L’ONU en tant qu’institution (principalement le Secrétariat général) démontre ici, en mettant en avant cette nouvelle conception de la sécurité, qu’elle est un pilier de la réflexion sur la nouvelle gouvernance mondiale. En tant qu’organe au service des États Membres, en revanche, elle s’avère souvent incapable de mettre en œuvre ses propres idées. Deux solutions sont donc à envisager : soit l’ONU accepte ses limites et reconcentre ses activités, par exemple dans le domaine général de la réflexion, des idées et des échanges, soit elle met en œuvre les moyens de réaliser ce qu’elle prône, ce qui, nous l’avons dit, relève de la volonté des États.
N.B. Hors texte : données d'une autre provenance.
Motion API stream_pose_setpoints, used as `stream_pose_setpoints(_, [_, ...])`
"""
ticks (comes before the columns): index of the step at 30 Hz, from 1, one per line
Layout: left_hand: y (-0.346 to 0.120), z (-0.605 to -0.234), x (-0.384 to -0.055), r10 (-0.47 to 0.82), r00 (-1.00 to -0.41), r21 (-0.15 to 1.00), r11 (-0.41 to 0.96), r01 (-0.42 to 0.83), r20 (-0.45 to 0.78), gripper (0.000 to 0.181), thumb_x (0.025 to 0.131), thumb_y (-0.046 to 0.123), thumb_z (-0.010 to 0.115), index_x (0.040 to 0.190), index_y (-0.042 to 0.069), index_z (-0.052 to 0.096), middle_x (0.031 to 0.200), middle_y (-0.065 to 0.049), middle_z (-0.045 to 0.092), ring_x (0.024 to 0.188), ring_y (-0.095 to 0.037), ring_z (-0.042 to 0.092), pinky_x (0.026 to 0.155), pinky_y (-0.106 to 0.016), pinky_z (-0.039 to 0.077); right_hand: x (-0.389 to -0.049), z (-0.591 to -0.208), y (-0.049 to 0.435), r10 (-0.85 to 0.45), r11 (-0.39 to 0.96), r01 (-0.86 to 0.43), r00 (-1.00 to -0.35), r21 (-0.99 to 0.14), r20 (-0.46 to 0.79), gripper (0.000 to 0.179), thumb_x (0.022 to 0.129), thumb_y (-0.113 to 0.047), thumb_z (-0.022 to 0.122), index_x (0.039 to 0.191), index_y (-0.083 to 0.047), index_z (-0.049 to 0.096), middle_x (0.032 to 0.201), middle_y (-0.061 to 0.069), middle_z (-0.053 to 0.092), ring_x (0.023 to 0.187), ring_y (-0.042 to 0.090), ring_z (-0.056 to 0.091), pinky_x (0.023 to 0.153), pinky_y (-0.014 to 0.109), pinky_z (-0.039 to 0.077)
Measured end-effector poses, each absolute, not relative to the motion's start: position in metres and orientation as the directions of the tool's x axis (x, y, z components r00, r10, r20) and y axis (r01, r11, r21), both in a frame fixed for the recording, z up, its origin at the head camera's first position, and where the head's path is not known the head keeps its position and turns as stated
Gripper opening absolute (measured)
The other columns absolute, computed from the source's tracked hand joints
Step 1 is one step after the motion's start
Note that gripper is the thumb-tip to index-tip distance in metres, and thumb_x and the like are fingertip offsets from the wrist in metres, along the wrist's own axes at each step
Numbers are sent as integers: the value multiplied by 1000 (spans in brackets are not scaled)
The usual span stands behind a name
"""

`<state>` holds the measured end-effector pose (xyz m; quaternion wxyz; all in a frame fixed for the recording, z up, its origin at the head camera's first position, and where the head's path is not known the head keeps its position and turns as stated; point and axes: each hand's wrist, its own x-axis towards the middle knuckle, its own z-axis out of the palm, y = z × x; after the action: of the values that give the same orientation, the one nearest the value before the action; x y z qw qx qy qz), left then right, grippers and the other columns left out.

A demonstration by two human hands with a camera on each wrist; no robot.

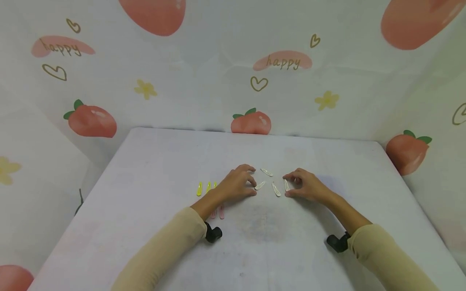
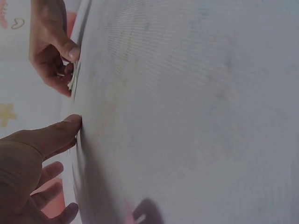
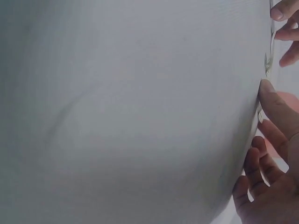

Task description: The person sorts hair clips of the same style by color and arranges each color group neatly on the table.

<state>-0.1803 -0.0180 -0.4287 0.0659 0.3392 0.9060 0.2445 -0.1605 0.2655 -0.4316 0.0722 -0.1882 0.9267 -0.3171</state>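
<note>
In the head view my left hand (image 1: 237, 184) rests low over the white table with its fingers spread. Its fingertips come right up to a white snap hair clip (image 1: 260, 185); whether they touch is hard to tell. My right hand (image 1: 307, 186) holds another white hair clip (image 1: 286, 184) lengthwise between thumb and forefinger, at the table surface. Between the hands lie two more white clips, an upper slanted one (image 1: 267, 172) and a lower one (image 1: 276, 189). The right wrist view shows the right thumb (image 3: 275, 102) at the table beside a pale clip (image 3: 260, 116).
Yellow hair clips (image 1: 199, 189) stand in a row left of my left hand, partly covered by it. Pink clips (image 1: 221, 212) lie below my left wrist. The table (image 1: 164, 161) ends at a white patterned cloth (image 1: 204, 68) behind.
</note>
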Motion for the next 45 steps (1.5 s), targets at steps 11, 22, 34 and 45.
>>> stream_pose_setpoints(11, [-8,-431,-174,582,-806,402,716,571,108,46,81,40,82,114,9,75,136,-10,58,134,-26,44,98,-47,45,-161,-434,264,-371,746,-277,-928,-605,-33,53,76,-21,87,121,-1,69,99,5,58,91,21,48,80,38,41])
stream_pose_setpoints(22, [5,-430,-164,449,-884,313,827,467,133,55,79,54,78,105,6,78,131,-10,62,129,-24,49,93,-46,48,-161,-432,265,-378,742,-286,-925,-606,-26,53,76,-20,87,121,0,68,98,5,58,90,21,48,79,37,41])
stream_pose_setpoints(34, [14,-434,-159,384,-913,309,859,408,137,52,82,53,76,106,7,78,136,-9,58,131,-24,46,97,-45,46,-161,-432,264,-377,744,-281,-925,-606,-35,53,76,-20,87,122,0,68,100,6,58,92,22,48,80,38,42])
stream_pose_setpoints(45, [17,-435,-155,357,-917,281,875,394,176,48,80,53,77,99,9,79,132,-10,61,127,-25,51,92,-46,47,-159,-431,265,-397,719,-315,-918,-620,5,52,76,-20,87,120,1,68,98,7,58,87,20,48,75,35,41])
À prôner des actions qu’elle est incapable d’accomplir, l’ONU perd sur les deux tableaux, l’impact que peuvent avoir ses recommandations étant plombé par son incapacité inhérente à la mise en œuvre.

Géopolitique

L’ONU fut créée dans un environnement qui privilégiait la « géopolitique », en somme les rapports purement politiques que pouvaient entretenir les pays entre eux dans les domaines classiques des relations internationales. Les aspects géoéconomiques et géo-environnementaux furent soit minimisés soit totalement écartés. On voit aujourd’hui que toutes ces dimensions sont importantes en soi mais aussi qu’elles sont liées les unes avec les autres. Or l’ONU fut construite surtout comme un édifice géopolitique. Les diverses crises économiques, environnementales et autres qui commencent à secouer la planète démontrent que l’ONU, dans ces domaines, est bien mal armée pour intervenir d’une manière ou d’une autre pour régler les crises, sans parler de les prévenir. Là encore, la structure onusienne est construite d’une telle manière qu’elle est difficile à transformer en profondeur, les réformes possibles ne pouvant être que minimes, en tous les cas insuffisantes pour que les Nations Unies puissent peser réellement dans ces domaines. Que faire alors ? Se contenter de réformes minimales, qui, c’est vrai, valent mieux que rien du tout? Si la maison est défectueuse et qu’elle ne peut être refaite de fond en comble, peut-être vaudrait-il mieux en construire une (ou plusieurs) autre(s), quitte à garder la première mais avec des fonctions moins ambitieuses.